A copilot

After months since writing about overblown worries about developer tools, I officially became a GitHub Copilot user. I promised that I’d write about it when I had some hands-on time with the system, so that became this post.

Update, 2022-07-05: I should mention that GitHub now charges for Copilot access, and Amazon has apparently launched a similar CodeWhisperer service. This has led to calls for a boycott, which don’t quite ring true to me. After all, these organizations have spent decades trying to explain that people can charge for Free Software, but not it makes them angry that GitHub will charge for Free Software. But they stayed silent (as far as I can remember) while people worried about the copyright implications, which I get to in this post.

Long story short, I continue to not believe that this product will end of the world.

Setup

We got off to an inauspicious start, with an activation process that they didn’t actually rig up correctly. The authentication code needs someone to add it manually.

It also seems computationally- or memory-intensive, for some reason, crashing Visual Studio Code—and nearly my laptop—twice in an hour, just because I asked for a sort routine.

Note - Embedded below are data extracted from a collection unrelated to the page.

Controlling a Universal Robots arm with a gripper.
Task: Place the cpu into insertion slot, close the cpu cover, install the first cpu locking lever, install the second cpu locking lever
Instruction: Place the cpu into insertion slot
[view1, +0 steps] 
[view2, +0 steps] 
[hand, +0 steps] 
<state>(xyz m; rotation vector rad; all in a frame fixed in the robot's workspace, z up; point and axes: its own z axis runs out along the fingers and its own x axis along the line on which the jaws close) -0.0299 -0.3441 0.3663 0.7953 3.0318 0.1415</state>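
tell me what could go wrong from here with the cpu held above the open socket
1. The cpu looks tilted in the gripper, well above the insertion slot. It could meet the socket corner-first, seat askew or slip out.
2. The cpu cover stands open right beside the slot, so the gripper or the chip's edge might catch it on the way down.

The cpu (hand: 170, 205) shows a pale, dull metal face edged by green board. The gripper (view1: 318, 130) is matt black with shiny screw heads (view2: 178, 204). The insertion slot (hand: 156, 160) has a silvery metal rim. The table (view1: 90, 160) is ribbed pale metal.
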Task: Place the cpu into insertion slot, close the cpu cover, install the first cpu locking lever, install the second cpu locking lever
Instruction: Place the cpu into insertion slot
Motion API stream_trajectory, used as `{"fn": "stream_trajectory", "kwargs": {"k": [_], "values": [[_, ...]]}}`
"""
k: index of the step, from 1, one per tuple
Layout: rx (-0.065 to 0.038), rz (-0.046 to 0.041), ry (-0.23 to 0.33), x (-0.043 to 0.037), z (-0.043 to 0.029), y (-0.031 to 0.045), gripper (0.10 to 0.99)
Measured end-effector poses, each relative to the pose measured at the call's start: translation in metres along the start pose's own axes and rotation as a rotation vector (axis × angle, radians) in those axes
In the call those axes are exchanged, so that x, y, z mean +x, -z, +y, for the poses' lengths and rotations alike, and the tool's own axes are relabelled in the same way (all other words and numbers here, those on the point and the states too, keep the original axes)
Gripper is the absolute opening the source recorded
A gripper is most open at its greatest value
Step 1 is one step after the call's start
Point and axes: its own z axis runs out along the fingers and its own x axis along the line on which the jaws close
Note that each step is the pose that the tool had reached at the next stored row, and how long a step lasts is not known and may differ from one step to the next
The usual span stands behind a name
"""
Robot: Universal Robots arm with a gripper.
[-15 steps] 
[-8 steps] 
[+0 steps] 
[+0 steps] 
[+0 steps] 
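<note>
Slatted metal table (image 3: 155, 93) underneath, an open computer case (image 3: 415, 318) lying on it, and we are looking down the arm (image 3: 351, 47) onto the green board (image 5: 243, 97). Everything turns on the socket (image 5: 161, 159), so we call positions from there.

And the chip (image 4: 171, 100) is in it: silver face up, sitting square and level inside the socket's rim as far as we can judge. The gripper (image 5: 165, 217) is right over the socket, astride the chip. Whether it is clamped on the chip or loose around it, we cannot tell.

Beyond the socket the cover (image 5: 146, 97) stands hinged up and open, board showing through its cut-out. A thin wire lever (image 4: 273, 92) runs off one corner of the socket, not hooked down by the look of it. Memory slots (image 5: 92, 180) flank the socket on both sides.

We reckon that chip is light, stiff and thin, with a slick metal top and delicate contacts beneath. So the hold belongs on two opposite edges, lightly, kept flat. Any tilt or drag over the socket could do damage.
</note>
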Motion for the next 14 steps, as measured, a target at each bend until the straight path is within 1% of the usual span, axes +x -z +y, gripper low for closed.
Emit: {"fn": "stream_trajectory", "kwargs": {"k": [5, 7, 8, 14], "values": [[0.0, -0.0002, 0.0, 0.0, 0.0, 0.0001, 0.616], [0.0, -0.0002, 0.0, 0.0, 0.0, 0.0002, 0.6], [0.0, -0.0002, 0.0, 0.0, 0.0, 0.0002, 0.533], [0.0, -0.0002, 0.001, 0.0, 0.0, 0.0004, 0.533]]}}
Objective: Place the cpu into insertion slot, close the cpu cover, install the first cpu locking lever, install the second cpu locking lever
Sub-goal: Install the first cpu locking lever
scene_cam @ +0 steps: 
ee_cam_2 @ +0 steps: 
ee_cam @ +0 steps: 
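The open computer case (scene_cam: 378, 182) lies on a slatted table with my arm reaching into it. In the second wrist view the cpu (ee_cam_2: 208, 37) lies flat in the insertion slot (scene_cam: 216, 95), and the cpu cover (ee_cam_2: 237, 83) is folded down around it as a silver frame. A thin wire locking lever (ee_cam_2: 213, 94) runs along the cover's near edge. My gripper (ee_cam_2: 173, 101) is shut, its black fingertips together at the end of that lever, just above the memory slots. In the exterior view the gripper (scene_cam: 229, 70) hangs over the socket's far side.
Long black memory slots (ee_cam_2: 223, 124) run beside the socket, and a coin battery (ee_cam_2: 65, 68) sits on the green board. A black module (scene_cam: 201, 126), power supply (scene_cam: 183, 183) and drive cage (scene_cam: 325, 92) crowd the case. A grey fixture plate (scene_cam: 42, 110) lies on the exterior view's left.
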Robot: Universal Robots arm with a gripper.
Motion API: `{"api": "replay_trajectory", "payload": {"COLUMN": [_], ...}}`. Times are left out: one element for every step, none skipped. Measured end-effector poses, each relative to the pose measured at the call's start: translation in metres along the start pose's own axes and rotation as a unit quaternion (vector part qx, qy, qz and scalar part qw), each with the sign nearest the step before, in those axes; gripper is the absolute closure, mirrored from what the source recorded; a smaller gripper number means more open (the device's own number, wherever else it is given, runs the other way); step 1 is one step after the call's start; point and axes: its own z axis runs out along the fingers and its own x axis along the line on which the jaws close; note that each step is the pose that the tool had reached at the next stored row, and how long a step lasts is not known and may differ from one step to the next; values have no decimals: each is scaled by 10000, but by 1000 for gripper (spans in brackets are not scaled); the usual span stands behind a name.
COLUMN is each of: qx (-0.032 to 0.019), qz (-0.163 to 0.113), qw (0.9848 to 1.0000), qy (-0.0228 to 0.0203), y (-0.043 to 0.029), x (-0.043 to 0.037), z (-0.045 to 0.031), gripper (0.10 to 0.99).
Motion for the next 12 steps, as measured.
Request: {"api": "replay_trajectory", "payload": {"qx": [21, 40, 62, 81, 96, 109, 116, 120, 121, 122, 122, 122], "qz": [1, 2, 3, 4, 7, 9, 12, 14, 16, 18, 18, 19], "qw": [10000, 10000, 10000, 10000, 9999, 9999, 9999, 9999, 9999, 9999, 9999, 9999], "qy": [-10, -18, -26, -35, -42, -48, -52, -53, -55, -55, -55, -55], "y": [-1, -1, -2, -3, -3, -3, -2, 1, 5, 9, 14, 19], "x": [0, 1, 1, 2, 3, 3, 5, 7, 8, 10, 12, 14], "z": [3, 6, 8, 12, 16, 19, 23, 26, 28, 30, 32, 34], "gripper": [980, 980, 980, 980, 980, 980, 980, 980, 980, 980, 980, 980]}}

Worse, the suggestions seem mediocre at best, often throwing in bogus code or acting indecisive about whether a variable needs to stay constant or not. Microsoft calls the product “Your AI pair programmer,” and that feels somewhat accurate, if you assume that you have the role of the senior developer in the relationship, the one who shows up to improve their partner, rather than the one undergoing improvement. Copilot acts more like the junior partner, who wants to prove that they can come up with something—anything—but then relies on the team to figure out what has gone wrong and how to solve the problem.

Copilot, Make a Sundial

Take an example, my first attempt, taking the marketing mostly at its word. I had the idea of a “clock” that would show a sundial shadow, so I provided the comment, “Return the position of the Sun in the sky, based on the date and time.” It tried to auto-fill my comment to suggest a date and time of birth, because I guess Copilot has gotten into astrology, but instead gave me an empty function to work with.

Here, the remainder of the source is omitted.